Where does the Pope live? Answer varies depending on whether it’s a joke or a serious answer. But we do know that the Pope would want to live somewhere where he doesn’t get stuck in elevators.
Pope Francis was late by 10 minutes for his weekly Sunday sermon, which starts sharp at noon, and the audience began to wonder: “Is the Pope sick?” Speculations about his health began to fly around Italian television where his speech was supposed to be televised live.
Some power issue, but electric power or divine?
The age-old maxim of Catholic believers – “God works in mysterious ways,” was shown coming to life as Pope Francis’s personal lift in Vatican broke down and trapped him inside for 25 minutes.
Pope Francis later commented about it to his audience:
“I have to apologize for being late, but there was an accident. I was trapped inside an elevator for 25 minutes. There was an increase in tension.”

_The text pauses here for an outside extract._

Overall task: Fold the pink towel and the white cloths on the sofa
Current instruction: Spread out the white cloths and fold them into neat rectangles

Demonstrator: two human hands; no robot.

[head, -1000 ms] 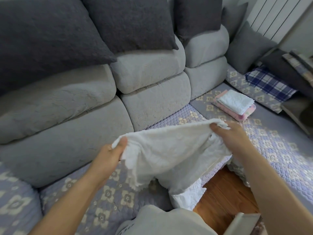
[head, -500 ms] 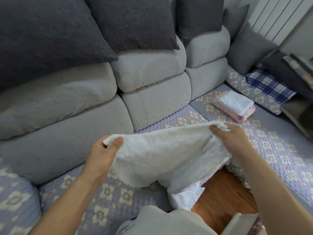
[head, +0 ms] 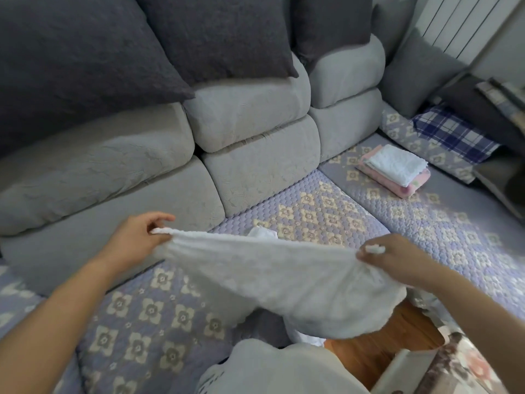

He also blamed power failure for the lift getting stuck, but one wonders whether he prayed to the higher power in the absence of electrical power, and which one eventually preceded in order to help him?
Good job, firefighters!
Firefighters were summoned to help him, from a station just a few hundred yards away – who fixed the elevator and pulled him out. Pope later cheered the fire brigade and asked the audience to applaud their efforts.
This small private lift is known as the “little elevator of Pope Sixtus” because it connects the courtyard named after the 16th century pope to the lavish and luxurious papal apartment which Francis has shunned ever since he became a pope.
He now lives at the Santa Marta that is still within the Vatican walls, but he goes to the palace window every Sunday for addressing the crowds.
Masonic conspiracy or Divine intervention?
People obviously begun to take digs and potshots, Washington Post writer joked about a “masonic plot” that failed to get the Pope:
Others commented that the Pope perhaps needed divine intervention, and wondered if it were the prayers or the firefighters who saved him?
First event in the history of its kind:
It was believed to be the first time the Vatican’s head of state, who leads the world’s 1.2 billion Catholics, has ever got stuck in a lift.